Monday, October 12, 2009
401K Pieces from Time & BusinessWeek
Interesting story on the concept of a 401K retirement plan in the latest Time Magazine.
In his piece "Why It's Time to Retire the 401(k)" Stephen Gandel examines the heavily trumpeted retirement plan... and looks at it's shortcomings and what to do about it.
The basic statement Gandel makes is that 401K programs were never designed to be a replacement for company pension programs, but rather a supplement to them. However, the present-day corporate climate has one company after another eliminating pensions and relying on 401K plans... leaving the retirement income solely up to (A) house equity, (B) 401K and other investment income and (C) Social Security.
401K plans in and of themselves are not a bad thing as they encourage employees to save money and often feature some form of company matching of funds (as a replacement for pension programs), but in current form they can fall victim to the vagaries of the stock market. For those who hoped to retire last year, this year or in the next 5-10 years, the plummeting of 401K values in many cases put those plans on hold. As to the idea of house equity as a source of retirement income... see aforementioned 401K value plunge.
The alternative in Gandel's piece is an idea that combines aspects of a pension program and 401K. There's a plan that still gets employee contributions, but rather than those contributions then going towards investments, they go towards a guaranteed monthly check from retirement until death... in short, a pension. Difference is that in this case it's funded not by the company (and to be fair to corporations, the US auto industry is an exhibit of how pension programs can cripple a business), but by the individual.
It remains to be seen how effective 401K programs are for many as they simply haven't been around long enough. Perhaps over another 20 years they'll prove wildly successful if the market continues on an upward path, but I get completely the idea of there being an alternative with less risk. Perhaps that alternative sacrifices the possibility of high returns in the market, but would do so while providing more of a guarantee for retirement... and reduce the number of people worried about their money running out before they die.
Within the same topic, but taking a different approach, BusinessWeek featured an article in it's July 13 issue titled "IBM Reinvents the 401(k)". The idea implemented there works on the idea of there being a 401K rather than pension program and then attempts to get the best 401K program possible. That involves a generous company match, but also access to both online financial planning tools and no-cost sessions with financial advisers.
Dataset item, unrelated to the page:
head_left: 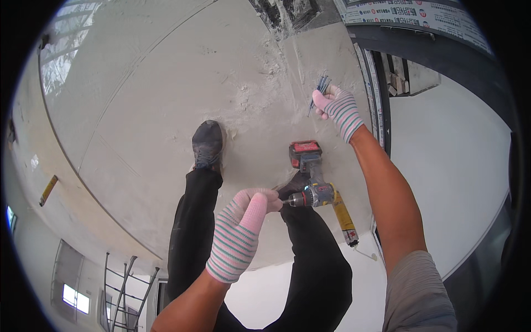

I don't agree with the IBM consideration of using the 401K and other benefits on a tiered scale rewarding highly ranked employees more than others (as I feel that's what salary and bonuses are for), but do appreciate the concept of trying to set employees up as much as possible to succeed without actually having the expense of a traditional pension program.
Gotta have some sort of balance between the bottom line of the company on one hand and the long-term financial success of it's employees on the other.